The Biden administration will find out the hard way that in a globalized, densely connected world, what happens in Russia doesn’t stay in Russia. Russia may be the first victim of U.S. sanctions. But the entire world will pay the final price.

So will the dollar…

My Vision Is Coming to Pass

In 2009, I facilitated and participated in the first-ever financial war game hosted by the Pentagon. This war game was conducted at the top-secret Warfare Analysis Laboratory of the United States (code name: WALRUS) located in the Applied Physics Laboratory, about halfway between Washington, D.C., and Baltimore.

I wrote about this in 2011 in Chapters 1 and 2 of my book Currency Wars. The scenario I presented at the time was that Russia and China would accumulate large gold reserves, pool their gold and launch a new digital currency backed by gold in place of the U.S. dollar.

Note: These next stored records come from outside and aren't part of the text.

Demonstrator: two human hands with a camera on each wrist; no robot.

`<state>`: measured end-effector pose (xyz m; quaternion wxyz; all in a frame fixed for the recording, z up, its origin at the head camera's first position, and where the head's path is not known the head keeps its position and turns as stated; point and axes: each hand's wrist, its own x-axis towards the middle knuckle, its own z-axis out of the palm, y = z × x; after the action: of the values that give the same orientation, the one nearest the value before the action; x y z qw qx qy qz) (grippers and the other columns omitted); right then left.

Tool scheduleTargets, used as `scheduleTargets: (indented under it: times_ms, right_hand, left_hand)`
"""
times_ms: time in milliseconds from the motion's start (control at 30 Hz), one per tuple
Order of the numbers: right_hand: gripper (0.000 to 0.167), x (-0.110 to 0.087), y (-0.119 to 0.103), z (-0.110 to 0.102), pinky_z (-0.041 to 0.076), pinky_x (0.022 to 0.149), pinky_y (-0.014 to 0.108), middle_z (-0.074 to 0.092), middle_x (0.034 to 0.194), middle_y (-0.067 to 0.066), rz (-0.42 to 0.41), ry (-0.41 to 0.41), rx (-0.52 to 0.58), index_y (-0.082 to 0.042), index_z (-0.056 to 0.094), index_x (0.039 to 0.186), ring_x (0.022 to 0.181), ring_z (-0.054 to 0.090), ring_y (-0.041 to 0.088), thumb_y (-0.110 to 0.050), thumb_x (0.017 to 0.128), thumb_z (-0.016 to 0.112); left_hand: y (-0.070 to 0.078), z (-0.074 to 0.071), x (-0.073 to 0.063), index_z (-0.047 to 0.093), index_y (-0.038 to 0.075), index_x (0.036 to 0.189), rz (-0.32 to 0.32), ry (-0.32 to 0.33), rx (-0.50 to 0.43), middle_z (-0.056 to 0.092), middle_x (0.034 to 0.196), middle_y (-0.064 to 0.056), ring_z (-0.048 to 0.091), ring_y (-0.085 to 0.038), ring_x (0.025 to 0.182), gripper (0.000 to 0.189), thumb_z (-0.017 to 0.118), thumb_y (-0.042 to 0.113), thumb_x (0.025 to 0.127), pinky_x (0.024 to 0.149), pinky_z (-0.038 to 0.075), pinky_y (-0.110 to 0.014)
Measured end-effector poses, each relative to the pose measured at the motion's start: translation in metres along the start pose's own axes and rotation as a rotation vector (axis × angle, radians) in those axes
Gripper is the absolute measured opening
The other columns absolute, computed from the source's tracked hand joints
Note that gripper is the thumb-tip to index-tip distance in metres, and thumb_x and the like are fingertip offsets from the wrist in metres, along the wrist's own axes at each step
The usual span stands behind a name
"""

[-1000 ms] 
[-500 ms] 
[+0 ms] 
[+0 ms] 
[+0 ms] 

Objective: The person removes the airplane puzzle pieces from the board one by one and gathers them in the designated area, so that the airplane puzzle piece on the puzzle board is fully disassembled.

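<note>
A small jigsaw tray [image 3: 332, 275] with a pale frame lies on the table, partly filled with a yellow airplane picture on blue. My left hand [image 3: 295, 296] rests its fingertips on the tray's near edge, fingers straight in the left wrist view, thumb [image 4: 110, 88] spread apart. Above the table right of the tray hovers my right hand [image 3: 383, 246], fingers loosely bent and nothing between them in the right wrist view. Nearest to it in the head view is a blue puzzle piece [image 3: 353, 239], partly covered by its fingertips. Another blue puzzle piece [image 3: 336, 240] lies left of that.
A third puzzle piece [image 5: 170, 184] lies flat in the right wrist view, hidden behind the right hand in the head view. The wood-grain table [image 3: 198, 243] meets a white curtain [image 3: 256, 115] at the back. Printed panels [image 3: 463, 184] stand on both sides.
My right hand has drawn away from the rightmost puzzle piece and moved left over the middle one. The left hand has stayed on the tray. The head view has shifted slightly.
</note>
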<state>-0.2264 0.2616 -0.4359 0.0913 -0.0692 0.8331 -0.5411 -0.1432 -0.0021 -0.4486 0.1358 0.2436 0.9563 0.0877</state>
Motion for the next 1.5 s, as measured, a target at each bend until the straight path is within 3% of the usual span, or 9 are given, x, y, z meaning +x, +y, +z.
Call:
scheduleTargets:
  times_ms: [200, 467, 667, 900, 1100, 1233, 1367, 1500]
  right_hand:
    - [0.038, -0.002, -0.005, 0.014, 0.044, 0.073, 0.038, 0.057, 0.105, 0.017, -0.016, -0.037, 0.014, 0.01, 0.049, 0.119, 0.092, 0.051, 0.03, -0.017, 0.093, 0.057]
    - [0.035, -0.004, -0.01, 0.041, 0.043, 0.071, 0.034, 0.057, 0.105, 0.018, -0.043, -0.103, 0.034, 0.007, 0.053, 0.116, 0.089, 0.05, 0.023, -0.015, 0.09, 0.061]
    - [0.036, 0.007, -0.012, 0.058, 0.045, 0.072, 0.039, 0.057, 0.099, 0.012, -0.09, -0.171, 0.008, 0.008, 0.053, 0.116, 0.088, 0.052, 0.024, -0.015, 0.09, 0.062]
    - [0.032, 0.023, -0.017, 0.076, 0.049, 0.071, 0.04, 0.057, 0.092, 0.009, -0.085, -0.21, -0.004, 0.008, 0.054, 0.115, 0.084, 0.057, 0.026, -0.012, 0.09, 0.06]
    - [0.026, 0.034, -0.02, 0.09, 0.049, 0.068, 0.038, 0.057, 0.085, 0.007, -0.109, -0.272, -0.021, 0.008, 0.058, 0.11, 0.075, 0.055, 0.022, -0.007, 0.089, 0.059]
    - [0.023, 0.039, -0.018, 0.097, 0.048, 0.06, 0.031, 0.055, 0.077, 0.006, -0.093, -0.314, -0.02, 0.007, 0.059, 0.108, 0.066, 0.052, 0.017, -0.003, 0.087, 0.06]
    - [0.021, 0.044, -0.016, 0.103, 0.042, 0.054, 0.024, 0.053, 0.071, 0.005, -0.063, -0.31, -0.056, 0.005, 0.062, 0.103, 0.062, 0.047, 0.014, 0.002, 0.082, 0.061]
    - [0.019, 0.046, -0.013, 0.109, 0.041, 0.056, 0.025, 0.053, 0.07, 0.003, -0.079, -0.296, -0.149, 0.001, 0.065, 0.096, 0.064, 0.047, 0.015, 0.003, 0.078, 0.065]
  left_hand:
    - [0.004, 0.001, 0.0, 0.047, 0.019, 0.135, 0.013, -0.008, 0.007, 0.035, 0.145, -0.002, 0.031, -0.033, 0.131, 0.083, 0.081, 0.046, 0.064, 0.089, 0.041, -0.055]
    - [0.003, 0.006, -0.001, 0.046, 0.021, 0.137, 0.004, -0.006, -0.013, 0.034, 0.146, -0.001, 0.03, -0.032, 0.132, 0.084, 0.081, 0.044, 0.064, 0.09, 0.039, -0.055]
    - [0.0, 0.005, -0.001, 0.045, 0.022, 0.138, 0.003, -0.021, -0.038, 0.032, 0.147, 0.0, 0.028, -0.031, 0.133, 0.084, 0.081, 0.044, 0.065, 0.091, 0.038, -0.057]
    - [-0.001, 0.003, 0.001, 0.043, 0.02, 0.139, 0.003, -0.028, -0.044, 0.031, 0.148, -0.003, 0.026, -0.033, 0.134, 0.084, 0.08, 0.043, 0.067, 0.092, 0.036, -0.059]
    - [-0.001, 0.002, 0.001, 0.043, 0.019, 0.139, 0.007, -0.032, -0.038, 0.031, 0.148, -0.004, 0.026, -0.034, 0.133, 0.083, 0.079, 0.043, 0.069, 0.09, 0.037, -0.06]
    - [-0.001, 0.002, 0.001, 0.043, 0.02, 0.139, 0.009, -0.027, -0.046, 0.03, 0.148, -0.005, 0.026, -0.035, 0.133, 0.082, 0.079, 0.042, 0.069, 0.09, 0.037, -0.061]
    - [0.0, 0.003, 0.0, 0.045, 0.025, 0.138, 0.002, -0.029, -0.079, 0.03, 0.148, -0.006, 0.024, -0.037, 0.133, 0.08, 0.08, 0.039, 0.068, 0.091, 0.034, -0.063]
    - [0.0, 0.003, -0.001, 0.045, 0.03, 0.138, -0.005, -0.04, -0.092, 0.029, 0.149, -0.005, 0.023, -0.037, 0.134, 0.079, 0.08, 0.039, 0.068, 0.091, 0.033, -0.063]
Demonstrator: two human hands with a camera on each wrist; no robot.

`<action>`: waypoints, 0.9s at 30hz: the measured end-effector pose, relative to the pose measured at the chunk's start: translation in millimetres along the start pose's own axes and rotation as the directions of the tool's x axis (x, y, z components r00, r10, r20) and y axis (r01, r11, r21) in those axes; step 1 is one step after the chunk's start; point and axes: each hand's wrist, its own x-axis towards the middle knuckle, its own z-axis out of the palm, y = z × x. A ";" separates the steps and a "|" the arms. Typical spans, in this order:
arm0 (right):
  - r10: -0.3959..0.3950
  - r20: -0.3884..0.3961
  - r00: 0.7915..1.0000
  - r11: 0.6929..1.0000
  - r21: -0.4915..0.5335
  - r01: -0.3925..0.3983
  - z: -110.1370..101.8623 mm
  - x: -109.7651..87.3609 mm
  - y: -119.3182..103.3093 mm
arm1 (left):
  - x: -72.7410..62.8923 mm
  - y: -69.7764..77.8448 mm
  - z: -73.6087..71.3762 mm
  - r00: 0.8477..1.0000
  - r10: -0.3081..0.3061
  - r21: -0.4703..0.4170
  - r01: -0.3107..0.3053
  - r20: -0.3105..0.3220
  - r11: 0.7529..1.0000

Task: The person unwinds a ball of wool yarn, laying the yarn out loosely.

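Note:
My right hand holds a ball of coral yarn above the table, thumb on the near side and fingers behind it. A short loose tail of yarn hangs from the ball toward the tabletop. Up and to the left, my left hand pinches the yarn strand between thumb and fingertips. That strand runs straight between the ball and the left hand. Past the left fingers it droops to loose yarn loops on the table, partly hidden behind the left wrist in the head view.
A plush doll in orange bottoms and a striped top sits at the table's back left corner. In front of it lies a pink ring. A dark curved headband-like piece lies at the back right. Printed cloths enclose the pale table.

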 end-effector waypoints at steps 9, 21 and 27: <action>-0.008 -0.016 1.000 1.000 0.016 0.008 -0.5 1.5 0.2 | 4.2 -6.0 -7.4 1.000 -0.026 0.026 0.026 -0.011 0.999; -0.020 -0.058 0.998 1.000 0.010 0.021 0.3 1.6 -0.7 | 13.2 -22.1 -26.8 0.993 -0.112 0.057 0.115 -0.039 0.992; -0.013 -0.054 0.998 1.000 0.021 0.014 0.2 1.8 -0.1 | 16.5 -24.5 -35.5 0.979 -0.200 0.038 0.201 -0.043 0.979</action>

Russia and China would then insist that any purchases of Russian energy or Chinese manufactured goods be paid for in the new currency. It would be a clear-cut effort to get out from under U.S. dollar hegemony and to protect themselves from U.S. dollar-based economic sanctions.

Of course, that’s exactly what’s playing out today.

The Last Straw for Russia and the World

It took the U.S. dollar 33 years (1914–1944) to achieve its status as the leading global reserve currency. The dollar lost its gold link in 1971 but remained the leading reserve currency due in part to the petrodollar deal that was worked out by Nixon and Kissinger in 1974.

The world was flooded with dollars through a combination of Fed money printing and U.S. trade deficits.

The difficulties began in the 1990s and early 2000s when the U.S. used financial sanctions to punish enemies such as Iran, North Korea, Venezuela and, to a limited extent, Russia. The U.S. kept going back to sanctions over and over.

Now that the U.S. has frozen the reserves of the Central Bank of Russia, this is the last straw for Russia and the world.

After all, if dollar reserves are no longer a safe haven, then who needs dollar reserves? The world will demand something more dependable that can’t be frozen on U.S. whims.

The U.S. is destroying the value of the dollar by abusing sanctions. In the future, the dollar will not be that important. It won’t happen overnight, but the unprecedented sanctions against Russia will only accelerate the process.

Investors can prepare for the coming collapse of the dollar by increasing their allocations to physical gold. That’s the one form of money you cannot freeze or seize.